Bug 1495139

Summary: device or resource busy error info in prometheus container logs after running for an hour
Product: OpenShift Container Platform Reporter: Junqi Zhao <juzhao>
Component: HawkularAssignee: Zohar Gal-Or <zgalor>
Status: CLOSED ERRATA QA Contact: Junqi Zhao <juzhao>
Severity: medium Docs Contact:
Priority: medium    
Version: 3.7.0CC: aos-bugs, ccoleman, fsimonce, jcantril, mwringe, pweil, theute, zgalor
Target Milestone: ---   
Target Release: 3.7.0   
Hardware: Unspecified   
OS: Unspecified   
Whiteboard:
Fixed In Version: Doc Type: If docs needed, set a value
Doc Text:
Story Points: ---
Clone Of: Environment:
Last Closed: 2017-11-28 22:12:28 UTC Type: Bug
Regression: --- Mount Type: ---
Documentation: --- CRM:
Verified Versions: Category: ---
oVirt Team: --- RHEL 7.3 requirements from Atomic Host:
Cloudforms Team: --- Target Upstream Version:
Embargoed:
Attachments:
Description Flags
device or resource busy error info in prometheus container logs none

Description Junqi Zhao 2017-09-25 09:36:30 UTC
Created attachment 1330465 [details]
device or resource busy error info in prometheus container logs

Description of problem:
Deploy prometheus and check prometheus logs after a few hours, device or resource busy error info in prometheus container logs, more info see the attached log file.
# oc logs prometheus-3994606287-x31fv -c prometheus
ts=2017-09-25T09:08:11.876143078Z caller=db.go:288 msg="reloading blocks failed" err="read meta information data/01BTW0JRGM2RY10HTHX2XRBCCH: open data/01BTW0JRGM2RY10HTHX2XRBCCH/meta.json: no such file or directory"
ts=2017-09-25T09:08:41.315337314Z caller=compact.go:327 msg="compact blocks" blocks=[01BTW0JZ463KRJF9D9TJ7NA9A2]
ts=2017-09-25T09:08:41.956814166Z caller=db.go:283 msg="compaction failed" err="delete compacted head block: remove data/01BTW0JZ463KRJF9D9TJ7NA9A2/wal/.nfs000000000203e94300000002: device or resource busy"
ts=2017-09-25T09:08:41.980123205Z caller=db.go:288 msg="reloading blocks failed" err="read meta information data/01BTW0JRGM2RY10HTHX2XRBCCH: open data/01BTW0JRGM2RY10HTHX2XRBCCH/meta.json: no such file or directory"

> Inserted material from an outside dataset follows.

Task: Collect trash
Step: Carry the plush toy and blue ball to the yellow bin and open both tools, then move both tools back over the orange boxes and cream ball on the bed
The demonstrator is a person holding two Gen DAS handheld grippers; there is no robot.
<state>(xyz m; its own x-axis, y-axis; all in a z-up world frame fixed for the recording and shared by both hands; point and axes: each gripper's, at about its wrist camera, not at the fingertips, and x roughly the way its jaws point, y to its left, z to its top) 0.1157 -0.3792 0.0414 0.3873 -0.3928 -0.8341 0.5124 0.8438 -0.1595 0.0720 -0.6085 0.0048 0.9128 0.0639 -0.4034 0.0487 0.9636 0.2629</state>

although it has such error, it does not affect prometheus function, prometheus pods are running
# oc get po
NAME                          READY     STATUS    RESTARTS   AGE
prometheus-3994606287-j5605   5/5       Running   0          1h
prometheus-3994606287-x31fv   5/5       Running   0          1h


Version-Release number of selected component (if applicable):
Images
prometheus:v3.7.0-7
prometheus-alertmanager:v3.7.0-7
prometheus-alert-buffer:v3.7.0-7
oauth-proxy:v3.7.0-5

How reproducible:
Always

Steps to Reproduce:
1. Deploy prometheus via ansible
2. Check logs
# oc logs ${POD} -c prometheus
3.

Actual results:
device or resource busy error info in prometheus container logs after a few hours

Expected results:
Should not be error in pod logs

Additional info:
[OSEv3:children]
masters
etcd
nfs

[masters]
${MASTER_URL} openshift_public_hostname=${MASTER_URL}

[etcd]
${ETCD} openshift_public_hostname=${ETCD}

[nfs]
${NFS} openshift_public_hostname=${NFS}


[OSEv3:vars]
ansible_ssh_user=root
ansible_ssh_private_key_file="~/libra.pem"
deployment_type=openshift-enterprise
openshift_docker_additional_registries=brew-pulp-docker01.web.prod.ext.phx2.redhat.com:8888


# prometheus
openshift_prometheus_state=present
openshift_prometheus_namespace=prometheus

openshift_prometheus_replicas=2
openshift_prometheus_node_selector={'role': 'node'}

openshift_prometheus_image_proxy=brew-pulp-docker01.web.prod.ext.phx2.redhat.com:8888/openshift3/oauth-proxy
openshift_prometheus_image_prometheus=brew-pulp-docker01.web.prod.ext.phx2.redhat.com:8888/openshift3/prometheus
openshift_prometheus_image_alertmanager=brew-pulp-docker01.web.prod.ext.phx2.redhat.com:8888/openshift3/prometheus-alertmanager
openshift_prometheus_image_alertbuffer=brew-pulp-docker01.web.prod.ext.phx2.redhat.com:8888/openshift3/prometheus-alert-buffer

Comment 1 Jeff Cantrill 2017-09-26 12:55:02 UTC
@Clayton, Paul suggested we should tag you in on this one.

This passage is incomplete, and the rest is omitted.